Pork is not a kosher food and its placement on a Holocaust memorial is offensive.

The vandalism has been widely condemned by the state’s Jewish leaders.

The Anti-Defamation League has pledged a $1,500 reward to anyone who provides information that leads to an arrest and conviction of whoever is found responsible.

Jeremy Burton, executive director of the Jewish Community Relations Council of Greater Boston, spoke of the significance of Friday’s service falling at the start of the Memorial Day weekend.

“The ideal of Memorial Day, the ideal of this holy place is that all of us should live in freedom and respect and tolerance, and reject those who seek to divide us from one another,” he said.

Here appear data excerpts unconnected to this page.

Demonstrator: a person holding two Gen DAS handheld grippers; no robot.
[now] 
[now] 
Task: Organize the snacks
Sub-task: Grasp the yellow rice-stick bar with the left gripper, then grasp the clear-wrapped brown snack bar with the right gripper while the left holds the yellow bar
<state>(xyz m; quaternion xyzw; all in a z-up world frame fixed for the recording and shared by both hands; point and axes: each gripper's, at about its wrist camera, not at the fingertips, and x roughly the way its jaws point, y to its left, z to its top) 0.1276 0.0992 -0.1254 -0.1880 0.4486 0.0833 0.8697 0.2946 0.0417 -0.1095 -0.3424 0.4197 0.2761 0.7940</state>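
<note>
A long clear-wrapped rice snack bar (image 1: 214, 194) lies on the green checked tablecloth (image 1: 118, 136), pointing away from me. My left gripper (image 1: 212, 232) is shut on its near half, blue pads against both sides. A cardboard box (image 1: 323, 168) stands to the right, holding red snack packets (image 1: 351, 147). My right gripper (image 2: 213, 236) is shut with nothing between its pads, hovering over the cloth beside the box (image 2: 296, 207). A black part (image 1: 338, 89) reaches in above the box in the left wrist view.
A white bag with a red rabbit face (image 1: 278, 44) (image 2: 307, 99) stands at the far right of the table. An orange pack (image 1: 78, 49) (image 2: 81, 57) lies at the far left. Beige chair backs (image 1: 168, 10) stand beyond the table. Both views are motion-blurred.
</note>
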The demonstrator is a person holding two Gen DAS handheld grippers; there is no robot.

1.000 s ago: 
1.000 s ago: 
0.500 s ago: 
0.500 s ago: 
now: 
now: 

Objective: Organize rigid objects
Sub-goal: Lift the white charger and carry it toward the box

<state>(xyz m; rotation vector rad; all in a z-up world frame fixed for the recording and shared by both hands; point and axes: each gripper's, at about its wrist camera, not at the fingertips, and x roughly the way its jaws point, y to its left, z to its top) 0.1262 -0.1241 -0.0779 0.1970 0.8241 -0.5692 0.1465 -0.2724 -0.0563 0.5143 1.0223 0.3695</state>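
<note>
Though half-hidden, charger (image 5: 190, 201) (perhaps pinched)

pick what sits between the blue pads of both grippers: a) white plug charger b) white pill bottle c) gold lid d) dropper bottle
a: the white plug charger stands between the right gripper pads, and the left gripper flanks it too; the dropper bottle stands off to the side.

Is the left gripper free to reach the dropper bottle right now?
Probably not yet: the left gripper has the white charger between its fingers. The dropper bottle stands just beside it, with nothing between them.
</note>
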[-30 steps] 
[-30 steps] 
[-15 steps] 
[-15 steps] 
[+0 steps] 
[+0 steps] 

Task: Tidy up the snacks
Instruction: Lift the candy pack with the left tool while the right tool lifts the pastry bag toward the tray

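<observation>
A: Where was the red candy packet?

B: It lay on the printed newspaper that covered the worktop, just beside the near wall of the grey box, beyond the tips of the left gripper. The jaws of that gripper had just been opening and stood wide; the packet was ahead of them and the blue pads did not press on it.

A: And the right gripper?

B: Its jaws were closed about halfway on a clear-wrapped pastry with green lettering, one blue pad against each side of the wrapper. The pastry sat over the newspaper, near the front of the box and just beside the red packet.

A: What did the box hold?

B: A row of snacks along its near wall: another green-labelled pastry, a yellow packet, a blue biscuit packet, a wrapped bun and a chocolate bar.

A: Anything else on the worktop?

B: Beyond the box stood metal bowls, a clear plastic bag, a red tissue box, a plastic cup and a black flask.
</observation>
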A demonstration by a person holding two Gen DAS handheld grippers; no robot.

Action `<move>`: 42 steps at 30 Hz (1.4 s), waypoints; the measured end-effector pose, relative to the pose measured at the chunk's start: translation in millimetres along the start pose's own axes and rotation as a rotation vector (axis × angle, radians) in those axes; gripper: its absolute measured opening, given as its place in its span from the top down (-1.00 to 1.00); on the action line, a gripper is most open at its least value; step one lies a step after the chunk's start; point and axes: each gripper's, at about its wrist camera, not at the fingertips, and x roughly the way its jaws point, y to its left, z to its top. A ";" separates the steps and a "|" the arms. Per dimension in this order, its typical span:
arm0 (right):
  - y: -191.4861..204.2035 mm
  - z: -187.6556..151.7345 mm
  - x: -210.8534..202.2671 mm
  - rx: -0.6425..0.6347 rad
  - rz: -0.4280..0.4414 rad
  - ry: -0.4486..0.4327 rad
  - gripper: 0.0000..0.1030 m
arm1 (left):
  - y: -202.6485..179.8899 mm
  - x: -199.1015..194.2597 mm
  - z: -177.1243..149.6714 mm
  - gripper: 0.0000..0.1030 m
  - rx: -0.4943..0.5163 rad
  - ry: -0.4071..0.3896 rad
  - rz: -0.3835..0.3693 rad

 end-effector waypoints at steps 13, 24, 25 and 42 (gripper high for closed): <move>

The 45-minute service, held in warm sunshine as American flags planted at the base of the memorial flapped in the breeze, included prayers in Hebrew and English, offered by Jewish and Christian cler-gy.

Six tall, white candles were lit in memory of the six million Jews who died in the Holocaust.

Priests representing the Episcopal and Roman Catholic faiths denounced the vandalism and offered prayers for peace.

The Rev. Francis Cloherty represented the Lynn Catholic community and Cardinal Sean P. O’Malley.

“Cardinal O’Malley and the archdiocese stand with you today,” Cloherty said.

“The steadfast love of the Lord never ceases,” he said, quoting Scripture.

The Rev. Andrew Stoessel, rector of St. Michael’s Episcopal Church in Marblehead, quoted the prayer of St. Francis of Assisi.

“Lord, make me an instrument of your peace,” Stoessel said, as people sat with their heads bowed. “Where there is hatred, let me sow love.”

Some who gathered were comforted by the presence of Christian clergy.

“To see everyone come together in love is wonderful,” said Linda Greenseid of Marblehead.

“It was impressive to see people from different religions here,” said Judy Kaplan of Watertown, her voice breaking. “People have to stand together.”